[Stored items]
##########
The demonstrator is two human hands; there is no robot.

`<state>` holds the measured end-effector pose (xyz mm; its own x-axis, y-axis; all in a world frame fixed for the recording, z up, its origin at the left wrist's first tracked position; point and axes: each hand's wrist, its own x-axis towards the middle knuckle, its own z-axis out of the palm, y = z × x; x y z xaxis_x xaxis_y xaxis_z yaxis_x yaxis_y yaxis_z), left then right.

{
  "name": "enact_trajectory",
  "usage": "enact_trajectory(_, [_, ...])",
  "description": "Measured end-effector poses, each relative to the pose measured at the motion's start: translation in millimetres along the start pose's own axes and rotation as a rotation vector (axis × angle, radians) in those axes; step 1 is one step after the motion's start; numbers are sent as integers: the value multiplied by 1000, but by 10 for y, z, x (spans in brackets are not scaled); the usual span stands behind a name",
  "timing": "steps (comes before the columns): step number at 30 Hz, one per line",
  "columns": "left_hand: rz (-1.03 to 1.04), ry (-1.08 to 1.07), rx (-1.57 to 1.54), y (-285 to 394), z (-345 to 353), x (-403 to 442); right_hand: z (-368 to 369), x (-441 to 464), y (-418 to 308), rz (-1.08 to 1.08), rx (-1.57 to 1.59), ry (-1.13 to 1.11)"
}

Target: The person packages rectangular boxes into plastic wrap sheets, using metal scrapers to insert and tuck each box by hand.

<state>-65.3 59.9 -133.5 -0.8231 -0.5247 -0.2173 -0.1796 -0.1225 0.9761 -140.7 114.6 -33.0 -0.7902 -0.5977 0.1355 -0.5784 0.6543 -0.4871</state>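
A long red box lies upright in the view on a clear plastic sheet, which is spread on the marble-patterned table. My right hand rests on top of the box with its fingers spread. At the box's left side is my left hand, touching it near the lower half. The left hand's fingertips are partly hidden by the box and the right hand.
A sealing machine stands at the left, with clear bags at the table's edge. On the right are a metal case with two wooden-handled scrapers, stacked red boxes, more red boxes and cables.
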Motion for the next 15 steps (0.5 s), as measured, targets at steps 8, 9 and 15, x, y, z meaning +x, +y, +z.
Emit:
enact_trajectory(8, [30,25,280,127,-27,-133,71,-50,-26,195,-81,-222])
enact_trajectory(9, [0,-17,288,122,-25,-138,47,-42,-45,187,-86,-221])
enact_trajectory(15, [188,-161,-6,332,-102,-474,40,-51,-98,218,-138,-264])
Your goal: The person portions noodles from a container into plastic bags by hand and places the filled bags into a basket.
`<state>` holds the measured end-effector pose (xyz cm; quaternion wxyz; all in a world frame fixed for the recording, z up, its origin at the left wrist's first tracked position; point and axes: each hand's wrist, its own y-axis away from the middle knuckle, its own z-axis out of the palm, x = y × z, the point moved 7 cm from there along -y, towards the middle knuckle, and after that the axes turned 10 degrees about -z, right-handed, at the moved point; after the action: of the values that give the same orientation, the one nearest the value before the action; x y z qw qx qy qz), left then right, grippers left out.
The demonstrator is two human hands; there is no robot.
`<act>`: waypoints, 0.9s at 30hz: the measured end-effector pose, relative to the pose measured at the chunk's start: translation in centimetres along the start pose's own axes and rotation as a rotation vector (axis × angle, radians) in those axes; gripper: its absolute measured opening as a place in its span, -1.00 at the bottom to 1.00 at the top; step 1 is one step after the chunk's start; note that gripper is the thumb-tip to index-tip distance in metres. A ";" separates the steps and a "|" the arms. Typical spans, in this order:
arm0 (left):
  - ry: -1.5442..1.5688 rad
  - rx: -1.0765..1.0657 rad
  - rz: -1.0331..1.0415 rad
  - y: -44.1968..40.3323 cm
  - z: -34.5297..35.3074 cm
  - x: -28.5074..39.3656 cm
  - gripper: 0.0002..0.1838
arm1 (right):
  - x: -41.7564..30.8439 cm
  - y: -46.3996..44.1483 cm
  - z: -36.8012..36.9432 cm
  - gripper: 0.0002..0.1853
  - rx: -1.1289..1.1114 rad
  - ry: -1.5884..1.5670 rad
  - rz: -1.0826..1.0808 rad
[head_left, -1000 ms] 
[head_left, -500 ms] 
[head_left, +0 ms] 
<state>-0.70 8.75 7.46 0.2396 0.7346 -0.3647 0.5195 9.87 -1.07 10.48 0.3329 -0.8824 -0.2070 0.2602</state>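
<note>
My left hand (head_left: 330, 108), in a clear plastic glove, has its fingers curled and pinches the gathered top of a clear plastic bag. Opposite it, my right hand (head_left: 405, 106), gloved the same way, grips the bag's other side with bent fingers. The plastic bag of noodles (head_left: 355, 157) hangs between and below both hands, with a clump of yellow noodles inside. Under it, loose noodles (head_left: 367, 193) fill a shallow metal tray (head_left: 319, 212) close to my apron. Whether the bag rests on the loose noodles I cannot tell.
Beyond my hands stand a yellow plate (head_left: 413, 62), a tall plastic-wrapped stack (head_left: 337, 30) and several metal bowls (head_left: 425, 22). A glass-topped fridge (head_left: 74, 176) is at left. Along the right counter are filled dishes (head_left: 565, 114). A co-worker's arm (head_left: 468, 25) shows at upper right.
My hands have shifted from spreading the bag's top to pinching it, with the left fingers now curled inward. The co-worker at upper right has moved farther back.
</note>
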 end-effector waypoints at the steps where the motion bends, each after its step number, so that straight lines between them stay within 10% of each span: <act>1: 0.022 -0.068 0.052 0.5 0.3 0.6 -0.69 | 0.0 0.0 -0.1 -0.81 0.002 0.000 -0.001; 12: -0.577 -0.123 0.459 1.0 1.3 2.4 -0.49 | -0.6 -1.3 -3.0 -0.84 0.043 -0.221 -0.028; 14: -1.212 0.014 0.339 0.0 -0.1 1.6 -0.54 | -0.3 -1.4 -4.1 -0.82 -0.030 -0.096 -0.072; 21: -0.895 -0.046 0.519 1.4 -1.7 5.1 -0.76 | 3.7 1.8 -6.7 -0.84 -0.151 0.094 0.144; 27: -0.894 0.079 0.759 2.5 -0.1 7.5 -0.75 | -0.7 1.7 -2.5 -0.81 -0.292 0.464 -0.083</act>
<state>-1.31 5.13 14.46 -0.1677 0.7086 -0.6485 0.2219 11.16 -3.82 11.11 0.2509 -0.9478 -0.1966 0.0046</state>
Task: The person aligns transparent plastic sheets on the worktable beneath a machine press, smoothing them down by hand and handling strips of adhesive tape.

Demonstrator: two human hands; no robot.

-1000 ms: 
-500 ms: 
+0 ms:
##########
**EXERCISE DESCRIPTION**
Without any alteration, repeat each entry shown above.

**EXPECTED OUTPUT**
The demonstrator is two human hands; there is no robot.

`<state>` holds the measured end-effector pose (xyz mm; its own x-axis, y-axis; all in a world frame fixed for the recording, z up, its origin at the left wrist's first tracked position; point and axes: each hand's wrist, its own x-axis towards the middle knuckle, its own z-axis out of the palm, y = z × x; x y z xaxis_x xaxis_y xaxis_z yaxis_x yaxis_y yaxis_z), left then right.

{
  "name": "enact_trajectory",
  "usage": "enact_trajectory(_, [_, ...])",
  "description": "Measured end-effector poses, each relative to the pose measured at the motion's start: translation in millimetres along the start pose's own axes and rotation as a rotation vector (axis × angle, radians) in those axes; step 1 is one step after the motion's start; numbers are sent as integers: the value multiplied by 1000, but by 10 for y, z, x (spans in brackets are not scaled); the usual span stands behind a name",
  "timing": "steps (comes before the columns): step number at 30 Hz, one per line",
  "columns": "left_hand: rz (-1.03 to 1.04), ry (-1.08 to 1.07), rx (-1.57 to 1.54), y (-285 to 394), z (-345 to 353), x (-403 to 442); right_hand: z (-368 to 369), x (-441 to 464), y (-418 to 308), rz (-1.08 to 1.08), rx (-1.57 to 1.59), ry (-1.13 to 1.11)"
}

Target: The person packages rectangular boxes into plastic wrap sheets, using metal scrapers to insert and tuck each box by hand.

<state>-65.3 59.9 -133.5 -0.8231 -0.5247 -0.2173 -0.1796 -0.1225 0.9761 -140.7 114.6 -33.0 -0.7902 -0.5977 0.1355 -0.5784 0.6543 -0.4871</state>
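A long red box lies upright in the view on a clear plastic sheet, which is spread on the marble-patterned table. My right hand rests on top of the box with its fingers spread. At the box's left side is my left hand, touching it near the lower half. The left hand's fingertips are partly hidden by the box and the right hand.
A sealing machine stands at the left, with clear bags at the table's edge. On the right are a metal case with two wooden-handled scrapers, stacked red boxes, more red boxes and cables.
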Motion for the next 15 steps (0.5 s), as measured, targets at steps 8, 9 and 15, x, y, z meaning +x, +y, +z.
Emit:
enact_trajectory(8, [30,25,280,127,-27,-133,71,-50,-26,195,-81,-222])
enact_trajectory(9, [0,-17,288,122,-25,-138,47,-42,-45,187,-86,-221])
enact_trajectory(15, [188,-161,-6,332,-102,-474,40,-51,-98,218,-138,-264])
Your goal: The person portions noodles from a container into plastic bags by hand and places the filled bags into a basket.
`<state>` holds the measured end-effector pose (xyz cm; quaternion wxyz; all in a world frame fixed for the recording, z up, its origin at the left wrist's first tracked position; point and axes: each hand's wrist, its own y-axis away from the middle knuckle, its own z-axis out of the palm, x = y × z, the point moved 7 cm from there along -y, towards the middle knuckle, and after that the axes turned 10 degrees about -z, right-handed, at the moved point; after the action: of the values that give the same orientation, the one nearest the value before the action; x y z qw qx qy qz), left then right, grippers left out.
The demonstrator is two human hands; there is no robot.
`<act>`: waypoints, 0.9s at 30hz: the measured end-effector pose, relative to the pose measured at the chunk's start: translation in centimetres along the start pose's own axes and rotation as a rotation vector (axis × angle, radians) in those axes; gripper: its absolute measured opening as a place in its span, -1.00 at the bottom to 1.00 at the top; step 1 is one step after the chunk's start; note that gripper is the thumb-tip to index-tip distance in metres. A ";" separates the steps and a "|" the arms. Typical spans, in this order:
arm0 (left):
  - ry: -1.5442..1.5688 rad
  - rx: -1.0765..1.0657 rad
  - rz: -1.0331..1.0415 rad
  - y: -44.1968..40.3323 cm
  - z: -34.5297..35.3074 cm
  - x: -28.5074..39.3656 cm
  - gripper: 0.0002..0.1838
arm1 (right):
  - x: -41.7564..30.8439 cm
  - y: -46.3996..44.1483 cm
  - z: -36.8012..36.9432 cm
  - gripper: 0.0002..0.1853
  - rx: -1.1289..1.1114 rad
  - ry: -1.5884..1.5670 rad
  - rz: -1.0826..1.0808 rad
[head_left, -1000 ms] 
[head_left, -500 ms] 
[head_left, +0 ms] 
<state>-0.70 8.75 7.46 0.2396 0.7346 -0.3647 0.5195 9.87 -1.07 10.48 0.3329 -0.8824 -0.2070 0.2602</state>
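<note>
My left hand (head_left: 330, 108), in a clear plastic glove, has its fingers curled and pinches the gathered top of a clear plastic bag. Opposite it, my right hand (head_left: 405, 106), gloved the same way, grips the bag's other side with bent fingers. The plastic bag of noodles (head_left: 355, 157) hangs between and below both hands, with a clump of yellow noodles inside. Under it, loose noodles (head_left: 367, 193) fill a shallow metal tray (head_left: 319, 212) close to my apron. Whether the bag rests on the loose noodles I cannot tell.
Beyond my hands stand a yellow plate (head_left: 413, 62), a tall plastic-wrapped stack (head_left: 337, 30) and several metal bowls (head_left: 425, 22). A glass-topped fridge (head_left: 74, 176) is at left. Along the right counter are filled dishes (head_left: 565, 114). A co-worker's arm (head_left: 468, 25) shows at upper right.
My hands have shifted from spreading the bag's top to pinching it, with the left fingers now curled inward. The co-worker at upper right has moved farther back.
</note>
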 end-effector waypoints at the steps where the motion bends, each after its step number, so that straight lines between them stay within 10% of each span: <act>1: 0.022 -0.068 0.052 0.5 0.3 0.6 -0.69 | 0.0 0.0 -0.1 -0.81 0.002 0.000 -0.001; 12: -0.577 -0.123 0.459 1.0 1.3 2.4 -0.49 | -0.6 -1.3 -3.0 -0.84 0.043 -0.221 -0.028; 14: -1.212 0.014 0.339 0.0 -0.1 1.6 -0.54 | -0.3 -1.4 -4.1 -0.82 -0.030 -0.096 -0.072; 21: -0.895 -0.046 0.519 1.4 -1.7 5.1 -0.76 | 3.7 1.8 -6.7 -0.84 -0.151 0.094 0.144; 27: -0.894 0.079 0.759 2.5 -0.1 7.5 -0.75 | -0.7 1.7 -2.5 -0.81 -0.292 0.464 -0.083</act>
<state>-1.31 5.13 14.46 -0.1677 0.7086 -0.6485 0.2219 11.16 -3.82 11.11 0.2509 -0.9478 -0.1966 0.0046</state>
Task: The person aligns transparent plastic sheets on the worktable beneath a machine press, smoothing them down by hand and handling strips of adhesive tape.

Demonstrator: two human hands; no robot.

-1000 ms: 
-500 ms: 
+0 ms:

This finishes the answer.